--- TASK BRIEF ---
An exact copy of the data is needed, but without any of its images.

--- SOURCE MATERIAL ---

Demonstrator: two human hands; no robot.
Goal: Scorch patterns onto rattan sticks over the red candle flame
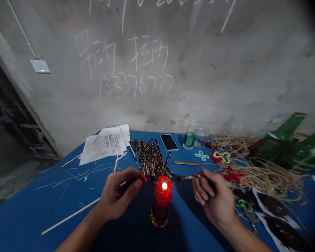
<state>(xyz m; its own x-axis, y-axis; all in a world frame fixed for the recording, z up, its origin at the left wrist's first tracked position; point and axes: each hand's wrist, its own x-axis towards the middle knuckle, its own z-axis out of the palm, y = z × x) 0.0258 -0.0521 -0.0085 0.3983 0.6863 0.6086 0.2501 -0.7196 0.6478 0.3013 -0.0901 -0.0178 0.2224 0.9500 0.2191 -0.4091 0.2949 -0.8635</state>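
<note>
In the middle of the head view a lit red candle [163,197] stands in a glass holder with an amber base. My right hand [216,196] pinches a thin, dark-mottled stick [185,178], which lies level across the candle's top at the flame. Left of the flame is my left hand [123,196], its fingers curled and the thumb close to the forefinger; what they hold, if anything, is hidden. A pale stick [70,216] runs along the table to behind my left wrist. Beyond the candle lies a pile of dark-mottled sticks [148,157].
On the blue table [52,203] are smudged paper sheets [102,145], a phone [169,142], a small bottle [190,136] and a brown strip [187,163]. Tangled cord [275,178], green bottles [286,140] and scissors [249,215] lie to the right. A concrete wall [199,70] rises behind.
</note>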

--- SOLUTION TO THE PROBLEM ---
Demonstrator: two human hands; no robot.
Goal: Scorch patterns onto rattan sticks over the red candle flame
<state>(xyz m; its own x-axis, y-axis; all in a world frame fixed for the recording, z up, its origin at the left wrist's first tracked position; point and axes: each hand's wrist, its own x-axis towards the middle knuckle, its own z-axis out of the palm, y = z × x) 0.0258 -0.0521 -0.0085 0.3983 0.6863 0.6086 0.2501 -0.7196 0.6478 0.3013 -0.0901 -0.0178 0.2224 0.9500 0.2191 -0.4091 0.2949 -0.8635</state>
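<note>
In the middle of the head view a lit red candle [163,197] stands in a glass holder with an amber base. My right hand [216,196] pinches a thin, dark-mottled stick [185,178], which lies level across the candle's top at the flame. Left of the flame is my left hand [123,196], its fingers curled and the thumb close to the forefinger; what they hold, if anything, is hidden. A pale stick [70,216] runs along the table to behind my left wrist. Beyond the candle lies a pile of dark-mottled sticks [148,157].
On the blue table [52,203] are smudged paper sheets [102,145], a phone [169,142], a small bottle [190,136] and a brown strip [187,163]. Tangled cord [275,178], green bottles [286,140] and scissors [249,215] lie to the right. A concrete wall [199,70] rises behind.
</note>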

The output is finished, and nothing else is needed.